Get the <your-model-deployment> value from the Foundry portal. It corresponds to the name you gave the model at deployment time.

For example, to use an Anthropic Claude model deployed in Azure Foundry:

wss://<your-foundry-resource>.cognitiveservices.azure.com/voice-live/realtime?api-version=2025-10-01&profile=byom-foundry-anthropic-messages&model=<your-claude-deployment-name>

To use a model deployment from a different Foundry resource, add the foundry-resource-override parameter:

wss://<your-foundry-resource>.cognitiveservices.azure.com/voice-live/realtime?api-version=2025-10-01&profile=<your-byom-mode>&model=<your-model-deployment>&foundry-resource-override=<foundry-resource>

The <foundry-resource> value is the resource name without the domain suffix. For example, if the Foundry resource endpoint is https://my-foundry-resource.services.ai.azure.com, then use my-foundry-resource.

Note

When you use the byom-foundry-anthropic-messages mode, the usage field in response.done events only contains audio token usage (for speech recognition and text-to-speech). LLM token usage from the Anthropic model is reported separately in the response metadata.

Resource overrides

By default, the Voice Live API uses LLM deployments in the same Foundry resource as the Voice Live service. If your model deployments are in a different Foundry resource, specify the foundry-resource-override query parameter to redirect the API to the correct resource. This supports cross-region scenarios where the Voice Live service and the model deployments are in different regions.

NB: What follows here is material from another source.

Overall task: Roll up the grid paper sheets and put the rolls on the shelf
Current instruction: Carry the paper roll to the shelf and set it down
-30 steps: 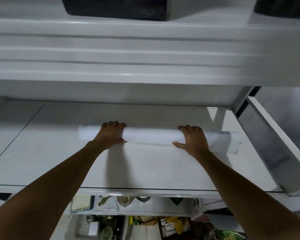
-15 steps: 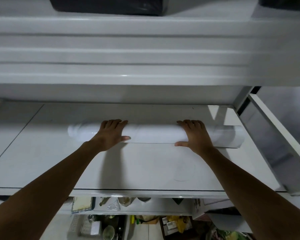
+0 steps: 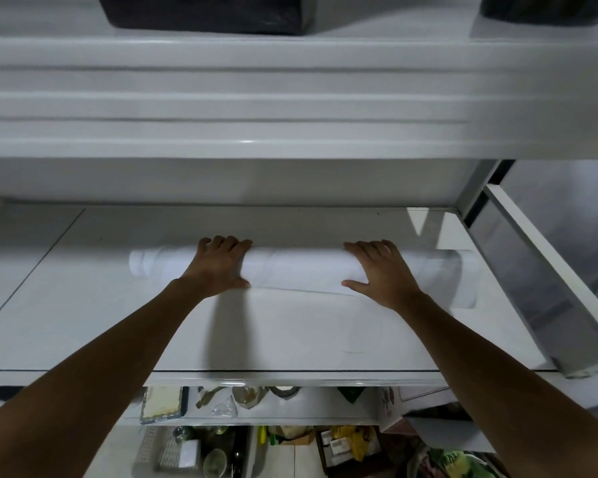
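A white roll of grid paper (image 3: 297,270) lies lengthwise across the white shelf board (image 3: 273,336), a little behind its middle. My left hand (image 3: 218,267) lies over the roll near its left end, fingers draped across the top and thumb at the near side. My right hand (image 3: 382,274) holds it the same way toward the right end. A loose edge of the sheet shows along the near side between my hands. The roll's right end (image 3: 463,281) looks wider and looser than the left.
The thick front of an upper shelf (image 3: 290,98) overhangs the space, with a black box (image 3: 204,12) and another dark object (image 3: 546,5) on top. A grey slanted panel (image 3: 539,281) borders the right side. Cluttered lower shelves (image 3: 221,443) show below the board's front edge.
Both hands have pushed the roll slightly further back and left on the shelf. A loose paper edge now shows at its near side.
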`<state>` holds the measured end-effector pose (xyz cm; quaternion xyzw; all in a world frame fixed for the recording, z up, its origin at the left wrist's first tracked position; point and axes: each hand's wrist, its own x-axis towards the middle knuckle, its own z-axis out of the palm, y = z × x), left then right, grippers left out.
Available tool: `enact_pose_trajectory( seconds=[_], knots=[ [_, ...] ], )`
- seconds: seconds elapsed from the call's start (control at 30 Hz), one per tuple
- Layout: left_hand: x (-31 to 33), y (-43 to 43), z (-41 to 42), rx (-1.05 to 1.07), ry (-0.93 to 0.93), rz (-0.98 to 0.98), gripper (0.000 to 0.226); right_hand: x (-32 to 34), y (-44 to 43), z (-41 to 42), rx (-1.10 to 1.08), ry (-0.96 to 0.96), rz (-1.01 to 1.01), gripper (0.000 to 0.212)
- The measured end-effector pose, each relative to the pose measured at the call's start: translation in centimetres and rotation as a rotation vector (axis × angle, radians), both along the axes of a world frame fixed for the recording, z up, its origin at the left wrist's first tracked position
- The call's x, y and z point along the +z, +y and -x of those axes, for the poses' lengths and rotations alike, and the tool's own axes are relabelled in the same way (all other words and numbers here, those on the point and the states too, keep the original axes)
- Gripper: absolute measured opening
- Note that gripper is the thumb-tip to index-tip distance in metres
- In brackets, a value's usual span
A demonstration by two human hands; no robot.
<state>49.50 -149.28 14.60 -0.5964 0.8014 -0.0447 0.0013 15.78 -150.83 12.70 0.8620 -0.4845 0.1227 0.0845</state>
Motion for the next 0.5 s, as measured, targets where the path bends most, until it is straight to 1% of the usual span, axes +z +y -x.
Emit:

The foundry-resource-override value is the resource name without the domain suffix. For example, if the Foundry resource endpoint is https://my-foundry-resource.services.ai.azure.com, use my-foundry-resource.

See each tab in the Integrate BYOM section for implementation details.

Important

When you use resource overrides, you must configure cross-resource authentication regardless of your authentication method (API key or Microsoft Entra ID).